*What is being asked*.
Extract all data as written.
================
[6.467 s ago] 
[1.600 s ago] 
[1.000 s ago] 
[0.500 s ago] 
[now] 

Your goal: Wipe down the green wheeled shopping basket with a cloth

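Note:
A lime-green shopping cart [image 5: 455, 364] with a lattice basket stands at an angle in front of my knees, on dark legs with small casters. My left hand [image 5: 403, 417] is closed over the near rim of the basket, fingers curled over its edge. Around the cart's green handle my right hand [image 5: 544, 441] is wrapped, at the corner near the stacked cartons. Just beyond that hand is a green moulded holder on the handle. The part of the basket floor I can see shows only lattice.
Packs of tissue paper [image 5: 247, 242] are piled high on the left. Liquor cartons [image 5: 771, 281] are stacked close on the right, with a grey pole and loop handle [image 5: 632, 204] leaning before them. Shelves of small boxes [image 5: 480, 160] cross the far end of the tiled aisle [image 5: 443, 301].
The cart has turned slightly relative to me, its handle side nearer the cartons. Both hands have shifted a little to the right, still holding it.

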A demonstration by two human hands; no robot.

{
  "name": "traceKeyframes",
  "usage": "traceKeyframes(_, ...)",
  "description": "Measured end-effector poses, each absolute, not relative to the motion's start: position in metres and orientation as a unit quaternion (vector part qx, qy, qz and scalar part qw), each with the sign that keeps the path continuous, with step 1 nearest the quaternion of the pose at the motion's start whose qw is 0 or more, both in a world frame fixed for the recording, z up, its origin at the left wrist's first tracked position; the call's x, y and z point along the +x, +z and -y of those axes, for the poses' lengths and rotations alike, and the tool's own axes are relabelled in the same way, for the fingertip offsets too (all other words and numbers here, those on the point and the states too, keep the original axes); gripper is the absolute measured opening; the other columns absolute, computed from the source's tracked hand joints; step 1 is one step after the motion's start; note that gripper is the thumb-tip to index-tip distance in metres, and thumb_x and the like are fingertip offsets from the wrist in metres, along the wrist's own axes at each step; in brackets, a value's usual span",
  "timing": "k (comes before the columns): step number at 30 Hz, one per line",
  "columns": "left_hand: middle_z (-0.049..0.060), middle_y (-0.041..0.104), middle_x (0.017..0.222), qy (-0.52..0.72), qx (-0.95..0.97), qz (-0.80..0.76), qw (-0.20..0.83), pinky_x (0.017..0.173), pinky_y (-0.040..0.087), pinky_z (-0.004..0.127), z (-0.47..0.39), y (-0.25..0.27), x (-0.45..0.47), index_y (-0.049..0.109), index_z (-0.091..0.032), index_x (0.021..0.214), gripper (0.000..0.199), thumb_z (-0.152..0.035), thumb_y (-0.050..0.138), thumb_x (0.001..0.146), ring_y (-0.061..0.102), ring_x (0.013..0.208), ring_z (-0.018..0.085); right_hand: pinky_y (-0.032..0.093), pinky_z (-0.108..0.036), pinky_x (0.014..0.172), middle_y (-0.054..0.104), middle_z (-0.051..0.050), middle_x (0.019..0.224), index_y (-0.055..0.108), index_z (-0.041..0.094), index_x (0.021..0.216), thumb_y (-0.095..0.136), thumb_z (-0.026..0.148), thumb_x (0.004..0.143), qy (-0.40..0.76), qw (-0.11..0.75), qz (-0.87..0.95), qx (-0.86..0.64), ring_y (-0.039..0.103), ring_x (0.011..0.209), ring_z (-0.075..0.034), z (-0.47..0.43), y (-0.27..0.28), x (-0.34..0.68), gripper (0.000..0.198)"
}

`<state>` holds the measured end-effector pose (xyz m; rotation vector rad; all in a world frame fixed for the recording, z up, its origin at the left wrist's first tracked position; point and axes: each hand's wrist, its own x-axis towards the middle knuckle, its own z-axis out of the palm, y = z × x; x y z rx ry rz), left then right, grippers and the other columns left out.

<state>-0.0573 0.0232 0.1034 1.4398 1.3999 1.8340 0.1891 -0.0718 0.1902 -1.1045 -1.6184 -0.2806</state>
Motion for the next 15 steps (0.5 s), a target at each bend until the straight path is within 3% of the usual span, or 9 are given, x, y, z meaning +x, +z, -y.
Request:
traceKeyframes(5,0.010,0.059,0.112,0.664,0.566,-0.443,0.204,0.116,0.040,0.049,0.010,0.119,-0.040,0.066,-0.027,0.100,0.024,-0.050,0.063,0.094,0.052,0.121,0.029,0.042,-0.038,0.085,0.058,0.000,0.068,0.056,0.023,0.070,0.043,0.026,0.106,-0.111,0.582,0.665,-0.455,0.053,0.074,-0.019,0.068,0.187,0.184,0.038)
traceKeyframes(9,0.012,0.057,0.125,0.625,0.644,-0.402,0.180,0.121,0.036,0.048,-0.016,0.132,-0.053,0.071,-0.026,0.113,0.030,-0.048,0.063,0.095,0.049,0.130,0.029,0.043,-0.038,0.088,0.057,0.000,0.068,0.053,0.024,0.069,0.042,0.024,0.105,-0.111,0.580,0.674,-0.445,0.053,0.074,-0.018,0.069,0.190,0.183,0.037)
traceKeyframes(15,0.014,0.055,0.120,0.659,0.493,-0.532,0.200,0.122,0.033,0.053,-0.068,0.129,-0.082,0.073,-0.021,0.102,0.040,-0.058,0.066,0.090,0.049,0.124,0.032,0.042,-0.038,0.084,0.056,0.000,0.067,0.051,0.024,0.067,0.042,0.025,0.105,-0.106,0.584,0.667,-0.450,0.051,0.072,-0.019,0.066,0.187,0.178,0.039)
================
*Task result*.
[6.467 s ago] 
[1.600 s ago] 
[1.000 s ago] 
[0.500 s ago] 
[now] 

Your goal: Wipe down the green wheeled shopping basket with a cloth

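Note:
A lime-green shopping cart [image 5: 455, 364] with a lattice basket stands at an angle in front of my knees, on dark legs with small casters. My left hand [image 5: 403, 417] is closed over the near rim of the basket, fingers curled over its edge. Around the cart's green handle my right hand [image 5: 544, 441] is wrapped, at the corner near the stacked cartons. Just beyond that hand is a green moulded holder on the handle. The part of the basket floor I can see shows only lattice.
Packs of tissue paper [image 5: 247, 242] are piled high on the left. Liquor cartons [image 5: 771, 281] are stacked close on the right, with a grey pole and loop handle [image 5: 632, 204] leaning before them. Shelves of small boxes [image 5: 480, 160] cross the far end of the tiled aisle [image 5: 443, 301].
The cart has turned slightly relative to me, its handle side nearer the cartons. Both hands have shifted a little to the right, still holding it.
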
A demonstration by two human hands; no robot.

{
  "name": "traceKeyframes",
  "usage": "traceKeyframes(_, ...)",
  "description": "Measured end-effector poses, each absolute, not relative to the motion's start: position in metres and orientation as a unit quaternion (vector part qx, qy, qz and scalar part qw), each with the sign that keeps the path continuous, with step 1 nearest the quaternion of the pose at the motion's start whose qw is 0 or more, both in a world frame fixed for the recording, z up, its origin at the left wrist's first tracked position; the call's x, y and z point along the +x, +z and -y of those axes, for the poses' lengths and rotations alike, and the tool's own axes are relabelled in the same way, for the fingertip offsets too (all other words and numbers here, those on the point and the states too, keep the original axes); gripper is the absolute measured opening; the other columns absolute, computed from the source's tracked hand joints; step 1 is one step after the motion's start; note that gripper is the thumb-tip to index-tip distance in metres, and thumb_x and the like are fingertip offsets from the wrist in metres, along the wrist's own axes at each step; in brackets, a value's usual span",
  "timing": "k (comes before the columns): step number at 30 Hz, one per line",
  "columns": "left_hand: middle_z (-0.049..0.060), middle_y (-0.041..0.104), middle_x (0.017..0.222), qy (-0.52..0.72), qx (-0.95..0.97), qz (-0.80..0.76), qw (-0.20..0.83), pinky_x (0.017..0.173), pinky_y (-0.040..0.087), pinky_z (-0.004..0.127), z (-0.47..0.39), y (-0.25..0.27), x (-0.45..0.47), index_y (-0.049..0.109), index_z (-0.091..0.032), index_x (0.021..0.214), gripper (0.000..0.199), thumb_z (-0.152..0.035), thumb_y (-0.050..0.138), thumb_x (0.001..0.146), ring_y (-0.061..0.102), ring_x (0.013..0.208), ring_z (-0.018..0.085); right_hand: pinky_y (-0.032..0.093), pinky_z (-0.108..0.036), pinky_x (0.014..0.172), middle_y (-0.054..0.104), middle_z (-0.051..0.050), middle_x (0.019..0.224), index_y (-0.055..0.108), index_z (-0.041..0.094), index_x (0.021..0.216), thumb_y (-0.095..0.136), thumb_z (-0.026..0.148), thumb_x (0.004..0.143), qy (-0.40..0.76), qw (-0.11..0.75), qz (-0.87..0.95), qx (-0.86..0.64), ring_y (-0.039..0.103), ring_x (0.011..0.209), ring_z (-0.075..0.034), z (-0.47..0.43), y (-0.27..0.28), x (-0.34..0.68), gripper (0.000..0.198)"
}

`<state>` holds the measured end-effector pose (xyz m; rotation vector rad; all in a world frame fixed for the recording, z up, its origin at the left wrist's first tracked position; point and axes: each hand's wrist, its own x-axis towards the middle knuckle, its own z-axis out of the palm, y = z × x; x y z rx ry rz), left then right, grippers and the other columns left out.

<state>-0.0573 0.0232 0.1034 1.4398 1.3999 1.8340 0.1891 -0.0718 0.1902 -1.1045 -1.6184 -0.2806</state>
Motion for the next 15 steps (0.5 s), a target at each bend until the straight path is within 3% of the usual span, or 9 are given, x, y, z meaning +x, +z, -y.
Request:
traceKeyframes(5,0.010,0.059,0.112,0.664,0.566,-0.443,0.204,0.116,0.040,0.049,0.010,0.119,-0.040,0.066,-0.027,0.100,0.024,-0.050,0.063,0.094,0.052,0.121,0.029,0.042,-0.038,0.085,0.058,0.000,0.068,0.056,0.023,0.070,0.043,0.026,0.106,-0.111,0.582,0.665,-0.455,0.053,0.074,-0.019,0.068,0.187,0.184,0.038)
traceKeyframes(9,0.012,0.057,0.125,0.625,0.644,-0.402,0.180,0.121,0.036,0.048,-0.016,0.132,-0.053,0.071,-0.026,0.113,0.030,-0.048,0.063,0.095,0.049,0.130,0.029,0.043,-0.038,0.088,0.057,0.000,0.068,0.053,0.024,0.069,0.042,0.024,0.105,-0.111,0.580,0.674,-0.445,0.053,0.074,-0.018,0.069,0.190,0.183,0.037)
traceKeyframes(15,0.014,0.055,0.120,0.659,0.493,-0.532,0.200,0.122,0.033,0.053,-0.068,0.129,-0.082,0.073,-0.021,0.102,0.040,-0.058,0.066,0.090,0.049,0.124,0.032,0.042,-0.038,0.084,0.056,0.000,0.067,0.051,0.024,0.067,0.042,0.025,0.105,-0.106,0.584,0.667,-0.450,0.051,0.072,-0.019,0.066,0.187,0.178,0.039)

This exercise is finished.